Investors are still swooning as a panicked wave of selling leaves major financial markets the world over deeply in the red. Most publicly traded companies are bruised from the plunge, which saw the Dow Jones Industrial Average sink more than 500 points Friday for the first time in four years. But it's privately held companies that could feel the squeeze next.

Pre-IPO tech firms have amassed hundreds of billions of dollars in speculative venture capital investments, which in turn have driven up their overall value. Car-hailing app Uber leads the pack with a valuation of $51 billion. Other household names, from Airbnb to Snapchat to Dropbox, have also secured 11-digit valuations.

But after the stock-market slide last week, some are wondering what lies ahead for these start-ups, many of which have exhibited exponential growth but inconsistent profits.

Venture capital heavyweight Bill Gurley, who sits on the boards of at least a dozen Silicon Valley startups, worries the correction could be an “inflection point” for hot young tech companies.

“We may be nearing the end of a cycle where growth is valued more than profitability,” Gurley tweeted Friday. “Investors are likely to refocus on business model viability and path to profitability. This will seem like an abrupt sea-change to many.”


So far, 2015 has been a bonanza for startups. The first half of the year saw 107 venture-capital deals bring in at least $100 million. The most recent count of unicorns -- private companies valued at more than $1 billion -- stands at 123, with a combined market share of $469 billion.

But that exuberance, Gurley has argued, has been tied more to growth than concrete revenue expectations.

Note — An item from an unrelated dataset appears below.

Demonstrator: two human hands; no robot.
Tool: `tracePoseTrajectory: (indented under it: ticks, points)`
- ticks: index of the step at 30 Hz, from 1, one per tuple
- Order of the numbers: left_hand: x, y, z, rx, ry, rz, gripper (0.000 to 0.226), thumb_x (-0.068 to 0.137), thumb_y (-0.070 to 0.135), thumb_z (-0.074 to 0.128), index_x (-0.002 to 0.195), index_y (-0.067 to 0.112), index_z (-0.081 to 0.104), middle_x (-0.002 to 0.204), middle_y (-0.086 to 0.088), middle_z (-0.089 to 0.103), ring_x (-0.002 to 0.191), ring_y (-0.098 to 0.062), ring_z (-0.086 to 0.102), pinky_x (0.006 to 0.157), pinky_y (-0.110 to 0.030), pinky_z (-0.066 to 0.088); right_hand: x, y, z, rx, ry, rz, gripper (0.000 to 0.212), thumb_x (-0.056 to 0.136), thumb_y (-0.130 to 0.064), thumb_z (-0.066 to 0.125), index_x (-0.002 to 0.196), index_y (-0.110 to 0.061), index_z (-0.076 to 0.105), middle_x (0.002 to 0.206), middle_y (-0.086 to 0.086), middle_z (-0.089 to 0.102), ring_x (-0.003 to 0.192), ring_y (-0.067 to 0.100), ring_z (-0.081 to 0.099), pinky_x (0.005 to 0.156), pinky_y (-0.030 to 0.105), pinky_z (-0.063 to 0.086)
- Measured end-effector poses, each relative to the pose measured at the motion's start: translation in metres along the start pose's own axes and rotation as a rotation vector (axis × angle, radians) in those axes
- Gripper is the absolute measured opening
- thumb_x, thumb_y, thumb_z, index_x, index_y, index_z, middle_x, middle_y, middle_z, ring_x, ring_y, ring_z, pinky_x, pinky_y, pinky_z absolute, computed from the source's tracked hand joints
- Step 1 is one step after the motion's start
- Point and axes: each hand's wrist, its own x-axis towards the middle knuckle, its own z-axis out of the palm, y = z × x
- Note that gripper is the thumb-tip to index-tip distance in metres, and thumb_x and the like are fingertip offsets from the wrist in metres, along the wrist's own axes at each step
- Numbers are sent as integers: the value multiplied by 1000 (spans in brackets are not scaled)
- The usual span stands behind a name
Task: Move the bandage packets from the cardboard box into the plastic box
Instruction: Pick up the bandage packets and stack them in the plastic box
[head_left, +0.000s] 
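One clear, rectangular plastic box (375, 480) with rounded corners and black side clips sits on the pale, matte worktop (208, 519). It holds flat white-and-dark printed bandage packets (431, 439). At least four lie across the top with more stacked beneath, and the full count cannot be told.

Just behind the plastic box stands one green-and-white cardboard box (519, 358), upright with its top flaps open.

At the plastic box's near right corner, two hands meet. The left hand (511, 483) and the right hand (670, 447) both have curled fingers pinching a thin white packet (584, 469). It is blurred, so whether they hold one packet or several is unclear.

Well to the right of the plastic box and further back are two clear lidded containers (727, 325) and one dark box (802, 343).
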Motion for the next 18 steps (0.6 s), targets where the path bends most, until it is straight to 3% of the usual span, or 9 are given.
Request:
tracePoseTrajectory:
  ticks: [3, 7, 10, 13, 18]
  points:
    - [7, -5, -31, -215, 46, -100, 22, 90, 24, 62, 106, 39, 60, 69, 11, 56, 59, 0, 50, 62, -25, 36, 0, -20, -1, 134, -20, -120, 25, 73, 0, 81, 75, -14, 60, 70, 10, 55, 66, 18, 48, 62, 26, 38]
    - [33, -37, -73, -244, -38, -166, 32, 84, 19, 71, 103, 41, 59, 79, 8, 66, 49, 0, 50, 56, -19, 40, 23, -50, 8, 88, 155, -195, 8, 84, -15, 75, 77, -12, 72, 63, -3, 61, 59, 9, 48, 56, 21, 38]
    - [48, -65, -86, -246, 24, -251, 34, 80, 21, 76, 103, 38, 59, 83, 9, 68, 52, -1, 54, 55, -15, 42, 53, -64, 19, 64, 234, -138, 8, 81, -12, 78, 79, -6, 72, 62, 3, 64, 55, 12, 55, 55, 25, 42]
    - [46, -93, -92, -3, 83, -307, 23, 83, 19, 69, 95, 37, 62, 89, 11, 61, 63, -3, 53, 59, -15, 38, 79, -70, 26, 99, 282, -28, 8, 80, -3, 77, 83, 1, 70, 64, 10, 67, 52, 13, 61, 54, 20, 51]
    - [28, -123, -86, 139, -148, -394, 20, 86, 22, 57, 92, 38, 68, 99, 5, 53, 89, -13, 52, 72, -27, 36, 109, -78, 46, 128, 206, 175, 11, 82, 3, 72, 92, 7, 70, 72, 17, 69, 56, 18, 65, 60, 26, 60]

“Which Unicorn entrepreneurs/CEOs are prepared for such a shift? Who can adjust quickly?” Gurley tweeted. “Can you get to profitability on your last round? Have you even considered such a reality?”

uni Financing of venture-capital backed companies has exploded in recent quarters. Photo: CB Insights

Those questions are sure to swirl around even the most prominent unicorns. The seemingly inexorable growth of Uber, for instance, has reportedly been borne on the back of operating losses totaling $470 million. Leaked documents have shown Snapchat, too, hemorrhaging investors’ cash.

And the recent performance of Silicon Valley darlings that have gone public in recent years hasn’t inspired confidence in investors hoping to cash out on startup IPOs. Cloud storage company Box is down nearly 40 percent from its initial public offering in January. And late last week Twitter dropped below its 2013 IPO price for the first time.

For investors who raise their eyebrows at startups' stratospheric valuation multiples -- the ratio of a firm’s total value to its revenue or earnings -- things ahead look rough for Silicon Valley.

“The bottom line,” Gurley tweeted, “is that global tech valuation multiples are compressing...Quickly.”